Urteil über Wohnsitz könnte Prayut stürzen

Thailands Premierminister Prayut Chan-o-cha. Foto: epa/Narong Sangnak
Thailands Premierminister Prayut Chan-o-cha. Foto: epa/Narong Sangnak

BANGKOK: Premierminister Prayut Chan-o-cha hält sich nach wie vor bedeckt über das bevorstehende Urteil des Verfassungsgerichts. Die Opposition hatte Klage eingereicht, weil der General im Ruhestand weiter in einem Armeehaus wohnt. Das Urteil könnte sein Amt gefährden.

Das Urteil wird für den 2. Dezember erwartet, aber der Premierminister weigert sich, sich zu dieser Frage zu äußern. „Das überlasse ich dem Gericht", sagte General Prayut. Der Premierminister und seine Familie residieren in einem Haus des 1. Infanterieregiments, der Königsgarde, obwohl er nicht mehr zur Führungsspitze der Armee gehört, da er nach Beendigung seiner Karriere als Armeechef im Ruhestand ist.

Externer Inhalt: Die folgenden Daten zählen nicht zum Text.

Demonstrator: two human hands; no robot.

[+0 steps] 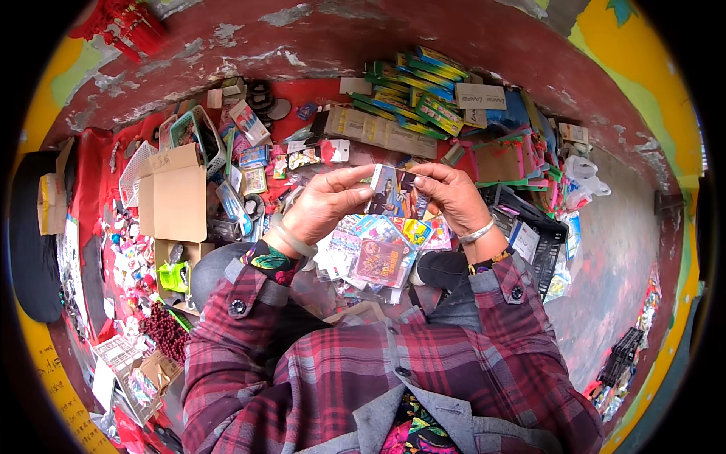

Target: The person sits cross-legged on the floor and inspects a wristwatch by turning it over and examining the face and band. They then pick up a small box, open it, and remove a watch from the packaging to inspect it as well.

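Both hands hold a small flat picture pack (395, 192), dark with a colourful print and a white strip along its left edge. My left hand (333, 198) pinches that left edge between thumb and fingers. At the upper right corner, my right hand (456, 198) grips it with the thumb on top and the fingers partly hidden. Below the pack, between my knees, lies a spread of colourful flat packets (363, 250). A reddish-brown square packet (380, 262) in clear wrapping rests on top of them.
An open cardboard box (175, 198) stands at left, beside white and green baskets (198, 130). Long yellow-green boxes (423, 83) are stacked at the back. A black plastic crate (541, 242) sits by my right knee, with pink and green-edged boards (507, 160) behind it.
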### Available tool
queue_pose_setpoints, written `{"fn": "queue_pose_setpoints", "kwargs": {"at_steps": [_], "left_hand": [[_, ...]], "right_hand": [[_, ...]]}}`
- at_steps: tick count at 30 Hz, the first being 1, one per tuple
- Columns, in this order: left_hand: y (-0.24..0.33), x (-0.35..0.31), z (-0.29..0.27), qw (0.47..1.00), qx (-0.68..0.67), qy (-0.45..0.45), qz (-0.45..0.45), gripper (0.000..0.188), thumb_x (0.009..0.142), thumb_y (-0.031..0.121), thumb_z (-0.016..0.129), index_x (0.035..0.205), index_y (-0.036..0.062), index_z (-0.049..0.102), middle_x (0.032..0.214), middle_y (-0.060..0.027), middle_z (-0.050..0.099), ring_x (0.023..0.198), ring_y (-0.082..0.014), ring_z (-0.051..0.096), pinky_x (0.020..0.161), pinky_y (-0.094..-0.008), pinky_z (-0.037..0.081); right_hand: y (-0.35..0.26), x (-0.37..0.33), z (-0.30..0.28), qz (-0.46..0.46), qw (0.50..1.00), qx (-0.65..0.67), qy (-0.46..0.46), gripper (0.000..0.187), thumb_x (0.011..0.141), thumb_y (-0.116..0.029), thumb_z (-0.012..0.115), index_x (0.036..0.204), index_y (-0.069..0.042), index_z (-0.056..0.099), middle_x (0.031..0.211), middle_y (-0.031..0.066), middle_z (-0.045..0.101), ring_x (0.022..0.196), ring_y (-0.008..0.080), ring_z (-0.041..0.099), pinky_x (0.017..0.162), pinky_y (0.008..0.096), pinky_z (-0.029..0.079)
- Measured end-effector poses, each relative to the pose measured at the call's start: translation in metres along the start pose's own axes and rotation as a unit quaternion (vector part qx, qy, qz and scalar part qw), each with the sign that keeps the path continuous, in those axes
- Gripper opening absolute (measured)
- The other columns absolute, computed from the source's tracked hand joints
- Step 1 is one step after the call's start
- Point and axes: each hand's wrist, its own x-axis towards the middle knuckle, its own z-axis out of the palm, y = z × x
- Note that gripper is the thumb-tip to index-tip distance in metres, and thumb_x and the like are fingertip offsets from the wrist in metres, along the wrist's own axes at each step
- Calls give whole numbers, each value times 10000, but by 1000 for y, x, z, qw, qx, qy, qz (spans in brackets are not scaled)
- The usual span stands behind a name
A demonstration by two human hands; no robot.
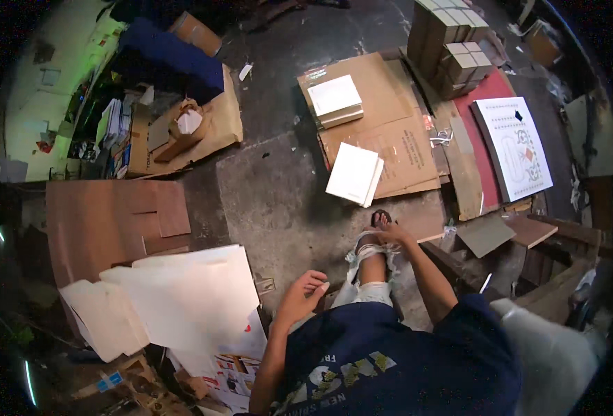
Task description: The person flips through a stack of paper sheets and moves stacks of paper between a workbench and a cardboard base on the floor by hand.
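My left hand (306, 292) is beside my lap, near the large white sheets. It looks empty, its fingers loosely bent and the thumb apart from them. My right hand (389, 233) reaches down to my bent leg, over pale frayed strips (371, 251) around it. Its fingertips are too small to tell whether they grip anything. Ahead of that hand, a short stack of white sheets (353, 173) overhangs the near edge of flattened cardboard (389, 132). A thicker stack of white sheets (336, 97) lies farther back on the cardboard.
Large white sheets (188, 295) cover part of a brown board (105, 215) at left. Tied paper bundles (452, 31) stand at the back right. A tall stack of printed sheets (513, 149) rests on a red surface (483, 118). Wooden framing (556, 277) is near my right side.
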Motion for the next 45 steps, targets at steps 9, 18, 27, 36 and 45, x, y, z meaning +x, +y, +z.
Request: {"fn": "queue_pose_setpoints", "kwargs": {"at_steps": [9, 18, 27, 36, 45], "left_hand": [[16, 148, -24, 1000, 25, 10, 4, 309, 908, 237, 685, 1072, -17, 622, 845, -133, 695, 791, -204, 701, 697, -319, 551], [-38, 374, -39, 983, 159, 71, -63, 554, 744, 417, 812, 1044, -11, 632, 1025, -168, 681, 862, -250, 685, 771, -348, 542], [-54, 559, -91, 976, 96, 191, -42, 635, 927, 538, 532, 1130, -59, 609, 1118, -209, 660, 1078, -341, 623, 932, -411, 468], [-44, 685, -81, 961, -162, 214, -71, 870, 939, 696, 277, 1448, -2, 383, 1530, -219, 314, 1438, -357, 254, 1162, -431, 219], [-118, 788, -75, 952, -275, 104, -89, 1110, 799, 879, 246, 1455, -11, 339, 1487, -219, 366, 1398, -337, 315, 1146, -487, 239]], "right_hand": [[152, -8, -12, 160, 946, 280, 33, 274, 817, -283, 701, 741, -24, 654, 567, 93, 585, 441, 169, 545, 376, 323, 430], [172, 139, -131, 12, 915, 267, 304, 347, 888, -301, 628, 1041, 5, 690, 824, 59, 653, 762, 142, 625, 663, 292, 518], [15, 361, -296, -109, 912, 278, 280, 676, 948, -430, 523, 1393, 71, 432, 1379, 227, 507, 1293, 284, 457, 1064, 367, 355], [-49, 452, -329, -89, 937, 206, 267, 741, 958, -522, 483, 1355, 100, 416, 1360, 257, 499, 1353, 315, 380, 1112, 382, 282], [-83, 445, -309, -123, 927, 163, 314, 1101, 876, -719, 423, 1436, 189, 151, 1436, 408, 307, 1392, 435, 313, 1138, 389, 274]]}}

Die Nutzung des Armeeresidenzhauses wurde vom Oppositionsblock während der Misstrauensdebatte im Februar heftig kritisiert. Der Vorsitzende der Partei Pheu Thai, Sompong Amornvivat, ersuchte später das Gericht um eine Entscheidung über die verfassungsmäßige Rechtmäßigkeit des weiteren Aufenthalts von Prayut in der Residenz.

Das Gericht wird entscheiden, ob der General einen Interessenkonflikt hat, wenn er in einem Armeehaus wohnt, nachdem er sich 2014 nach dem Putsch aus dem Militärdienst zurückgezogen hat. Der Staat musste seitdem alle Rechnungen für öffentliche Versorgungsleistungen begleichen. General Prayut könnte gezwungen sein, von seinem Amt zurückzutreten, wenn das Gericht der Petition der Opposition zustimmt.

Die Armee hat argumentiert, dass die Bezeichnung des Hauses, in dem der Premierminister wohnt, im Jahr 2012 von einem Armee-Sozialwohnheim in ein Gästehaus geändert wurde. Sie führte Sicherheitsgründe dafür an, dass der Premierminister auf dem Gelände der Kaserne wohnen müsse.